Özal döneminde yurtdışından muz, kivi, mango ve avokado geliyor diye kıyameti koparmışlardı...
Ne gerek vardı efendim?
Dövizlerimiz gidiyordu...
Rahmetli babam kazma değildi ama o da buna benzer bir yaklaşım sergilerdi.
Eve buzdolabı alınacak, ne gerek var efendim?
Bir gün "ketçap" almama çok sinirlenmiş ve "Bildiğin domates salçası işte" demişti... Öyle olmadığını söylüyordum, dinlemiyordu.
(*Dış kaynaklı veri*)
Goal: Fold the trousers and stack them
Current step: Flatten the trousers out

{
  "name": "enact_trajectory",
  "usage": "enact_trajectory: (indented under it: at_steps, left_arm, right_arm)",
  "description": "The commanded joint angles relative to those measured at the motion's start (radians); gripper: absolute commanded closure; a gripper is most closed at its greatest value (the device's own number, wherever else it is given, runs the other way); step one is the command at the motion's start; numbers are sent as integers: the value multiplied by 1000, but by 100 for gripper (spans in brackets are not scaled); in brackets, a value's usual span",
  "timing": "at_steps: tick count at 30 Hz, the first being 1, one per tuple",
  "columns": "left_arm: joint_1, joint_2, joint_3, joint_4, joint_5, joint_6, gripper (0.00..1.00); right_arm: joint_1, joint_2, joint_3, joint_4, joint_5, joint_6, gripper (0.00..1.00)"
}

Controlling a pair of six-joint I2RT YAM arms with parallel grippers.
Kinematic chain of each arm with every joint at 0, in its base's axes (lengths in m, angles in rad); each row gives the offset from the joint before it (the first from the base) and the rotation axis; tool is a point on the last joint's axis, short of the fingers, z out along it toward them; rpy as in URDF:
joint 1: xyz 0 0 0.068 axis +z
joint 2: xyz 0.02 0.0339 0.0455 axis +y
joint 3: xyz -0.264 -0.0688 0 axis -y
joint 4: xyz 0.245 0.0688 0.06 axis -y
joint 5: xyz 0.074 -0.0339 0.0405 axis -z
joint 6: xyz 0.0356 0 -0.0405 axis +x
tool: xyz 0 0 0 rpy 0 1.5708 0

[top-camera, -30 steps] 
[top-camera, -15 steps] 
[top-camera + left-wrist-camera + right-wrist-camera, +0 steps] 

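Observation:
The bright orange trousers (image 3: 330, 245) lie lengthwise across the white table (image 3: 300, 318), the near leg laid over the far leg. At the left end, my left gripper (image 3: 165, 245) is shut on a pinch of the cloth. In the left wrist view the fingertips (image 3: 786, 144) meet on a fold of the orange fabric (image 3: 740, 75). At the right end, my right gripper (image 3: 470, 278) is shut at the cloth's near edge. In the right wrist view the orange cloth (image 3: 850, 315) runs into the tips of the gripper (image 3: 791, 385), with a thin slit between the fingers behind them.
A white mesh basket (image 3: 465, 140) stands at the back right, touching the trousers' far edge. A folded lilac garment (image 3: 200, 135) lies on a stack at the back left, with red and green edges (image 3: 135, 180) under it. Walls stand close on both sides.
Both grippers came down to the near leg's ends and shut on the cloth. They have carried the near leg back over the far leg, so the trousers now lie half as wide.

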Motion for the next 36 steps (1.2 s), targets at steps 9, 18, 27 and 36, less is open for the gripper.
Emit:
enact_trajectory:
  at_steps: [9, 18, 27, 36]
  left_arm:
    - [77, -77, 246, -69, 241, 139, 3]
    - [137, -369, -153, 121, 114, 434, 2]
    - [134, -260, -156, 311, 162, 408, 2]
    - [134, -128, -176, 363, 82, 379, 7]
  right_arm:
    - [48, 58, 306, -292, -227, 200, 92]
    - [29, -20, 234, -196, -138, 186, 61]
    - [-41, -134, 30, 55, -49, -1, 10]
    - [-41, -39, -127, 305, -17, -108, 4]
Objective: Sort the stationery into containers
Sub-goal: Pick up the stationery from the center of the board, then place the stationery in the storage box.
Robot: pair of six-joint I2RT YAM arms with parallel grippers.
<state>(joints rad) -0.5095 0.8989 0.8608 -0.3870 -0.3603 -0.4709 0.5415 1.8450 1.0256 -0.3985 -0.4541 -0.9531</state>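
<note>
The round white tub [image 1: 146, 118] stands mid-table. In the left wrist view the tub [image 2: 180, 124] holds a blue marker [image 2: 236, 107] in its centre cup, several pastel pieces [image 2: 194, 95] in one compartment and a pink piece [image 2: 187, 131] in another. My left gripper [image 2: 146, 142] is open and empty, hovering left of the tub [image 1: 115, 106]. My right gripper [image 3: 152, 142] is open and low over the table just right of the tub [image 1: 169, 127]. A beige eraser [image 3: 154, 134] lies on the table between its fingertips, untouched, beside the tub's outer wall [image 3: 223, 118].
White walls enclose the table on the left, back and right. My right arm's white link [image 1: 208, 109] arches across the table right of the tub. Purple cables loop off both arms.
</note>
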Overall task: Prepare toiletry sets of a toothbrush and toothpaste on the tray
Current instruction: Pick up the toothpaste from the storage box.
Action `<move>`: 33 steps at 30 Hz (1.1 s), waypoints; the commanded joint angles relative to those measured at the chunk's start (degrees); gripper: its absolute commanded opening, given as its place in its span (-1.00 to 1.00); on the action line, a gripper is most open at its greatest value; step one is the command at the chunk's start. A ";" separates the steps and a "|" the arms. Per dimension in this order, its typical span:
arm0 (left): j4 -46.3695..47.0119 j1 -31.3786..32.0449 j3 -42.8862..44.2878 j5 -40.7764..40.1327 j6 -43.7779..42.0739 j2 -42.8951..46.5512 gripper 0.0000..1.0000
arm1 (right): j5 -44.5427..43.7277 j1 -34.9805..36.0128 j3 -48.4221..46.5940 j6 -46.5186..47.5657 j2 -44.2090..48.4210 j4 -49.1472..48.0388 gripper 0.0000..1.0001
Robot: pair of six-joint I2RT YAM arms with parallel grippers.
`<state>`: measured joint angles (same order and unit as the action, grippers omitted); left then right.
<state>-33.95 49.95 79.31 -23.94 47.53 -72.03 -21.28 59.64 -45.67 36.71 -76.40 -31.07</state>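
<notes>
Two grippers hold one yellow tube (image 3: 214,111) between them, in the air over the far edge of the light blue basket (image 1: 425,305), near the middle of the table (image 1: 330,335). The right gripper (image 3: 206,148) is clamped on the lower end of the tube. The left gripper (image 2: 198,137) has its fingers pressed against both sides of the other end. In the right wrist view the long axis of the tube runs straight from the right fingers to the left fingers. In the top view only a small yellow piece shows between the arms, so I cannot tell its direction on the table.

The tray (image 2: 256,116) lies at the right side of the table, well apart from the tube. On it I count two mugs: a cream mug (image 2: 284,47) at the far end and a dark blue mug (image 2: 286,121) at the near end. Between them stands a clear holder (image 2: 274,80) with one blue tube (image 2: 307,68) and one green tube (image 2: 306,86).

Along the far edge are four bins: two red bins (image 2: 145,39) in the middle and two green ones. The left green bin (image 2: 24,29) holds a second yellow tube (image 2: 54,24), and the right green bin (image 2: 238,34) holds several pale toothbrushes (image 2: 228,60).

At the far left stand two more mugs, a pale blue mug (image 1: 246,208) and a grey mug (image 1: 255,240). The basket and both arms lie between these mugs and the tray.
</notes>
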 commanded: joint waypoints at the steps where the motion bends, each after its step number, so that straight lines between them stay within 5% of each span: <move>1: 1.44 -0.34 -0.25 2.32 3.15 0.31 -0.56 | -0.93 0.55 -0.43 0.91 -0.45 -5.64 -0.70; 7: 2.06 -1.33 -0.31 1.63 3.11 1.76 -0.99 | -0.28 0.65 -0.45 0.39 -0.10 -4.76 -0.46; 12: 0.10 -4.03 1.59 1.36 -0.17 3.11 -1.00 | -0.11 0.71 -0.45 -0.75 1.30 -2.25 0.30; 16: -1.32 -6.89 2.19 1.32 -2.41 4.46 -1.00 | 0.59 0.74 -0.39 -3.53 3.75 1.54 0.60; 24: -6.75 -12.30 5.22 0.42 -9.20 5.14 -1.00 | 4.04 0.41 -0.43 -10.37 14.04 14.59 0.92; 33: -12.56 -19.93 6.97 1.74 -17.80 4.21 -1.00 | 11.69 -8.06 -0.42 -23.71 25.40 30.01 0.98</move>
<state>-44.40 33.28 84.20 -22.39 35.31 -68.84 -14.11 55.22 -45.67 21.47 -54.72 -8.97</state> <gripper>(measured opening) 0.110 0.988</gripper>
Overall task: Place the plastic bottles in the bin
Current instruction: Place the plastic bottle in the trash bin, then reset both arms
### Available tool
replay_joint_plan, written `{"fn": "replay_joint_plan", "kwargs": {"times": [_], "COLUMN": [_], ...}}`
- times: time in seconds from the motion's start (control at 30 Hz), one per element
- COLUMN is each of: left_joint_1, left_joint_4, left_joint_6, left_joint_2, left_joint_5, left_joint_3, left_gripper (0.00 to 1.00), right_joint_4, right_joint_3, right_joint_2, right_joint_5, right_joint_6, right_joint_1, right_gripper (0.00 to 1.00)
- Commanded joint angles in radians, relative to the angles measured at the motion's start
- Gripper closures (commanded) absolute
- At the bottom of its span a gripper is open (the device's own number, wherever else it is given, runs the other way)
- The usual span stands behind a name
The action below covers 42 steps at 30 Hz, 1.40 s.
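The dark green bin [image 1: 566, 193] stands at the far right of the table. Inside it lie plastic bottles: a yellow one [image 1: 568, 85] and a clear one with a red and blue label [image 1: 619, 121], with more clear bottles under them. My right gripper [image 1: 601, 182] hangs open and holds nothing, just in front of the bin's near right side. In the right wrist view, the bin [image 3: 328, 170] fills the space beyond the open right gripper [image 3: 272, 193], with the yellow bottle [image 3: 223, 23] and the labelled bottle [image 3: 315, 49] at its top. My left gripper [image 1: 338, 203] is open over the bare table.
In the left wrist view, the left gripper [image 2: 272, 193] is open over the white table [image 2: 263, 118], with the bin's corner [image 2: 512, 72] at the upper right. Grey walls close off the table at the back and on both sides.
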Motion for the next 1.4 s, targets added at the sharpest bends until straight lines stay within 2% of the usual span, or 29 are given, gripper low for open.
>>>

Çünkü sıkı bir "İsmetçi"ydi!
Bunları o dönemde nasıl yetiştirmişlerse... "Sen devlet memurusun, memleket senin" diye nasıl bir yetkisizliğe bağlamışlarsa...
Bu tavrı bugün de sürdürenler var.
Ruhu kalorifer dumanı kokan bazı Ankaralılar, "ejder meyvesine" taktılar.
Cumhurbaşkanımız kokteyllerde ikram ediyormuş.
Bunu aşırı bir lüks olarak kabul ediyorlar.
Saçı bitmedik yetimin, falan filan.
Antalya'ya oteller yapılmasına da şiddetle karşı çıkmışlardı. Emekçi halkım o arazide tarım yapamayacaktı... Ne gerek vardı efendim?
Bugün Antalya'dan tam 12 ülkeye avokado ihracatı yapıldığını duysalar herhalde çıldırırlar.
Aslında duyuyorlar ama "emekli memur kazıklamaya" dayalı aynı kazma muhabbetini sürdürüyorlar, çünkü onların da "ticaretleri" oradan.
Antalya'da yılda 60 milyon avokado üretiliyor.
Talebi karşılayamıyorlarmış.
İhracat hedefi 1 milyar dolar.
Ayrıca mango, pitaya, papaya...
12 çeşit "tropikal" meyve üretiliyor.
Geçen gün Ordu'ya giden arkadaşlarımız, Karadeniz kıyısında da ejder meyvesi, kivi, papaya, guava ve kumkuvat yetiştirildiğini bildirdiler.
Bunlar fındık ve çay kadar önem kazanmış.
Hedef 25 çeşit tropikal meyve yetiştirmek.
Çok ayıp, elma-armut nemize yetmiyor, değil mi efendim?
Atatürk döneminde kumkuvat mı yenirdi?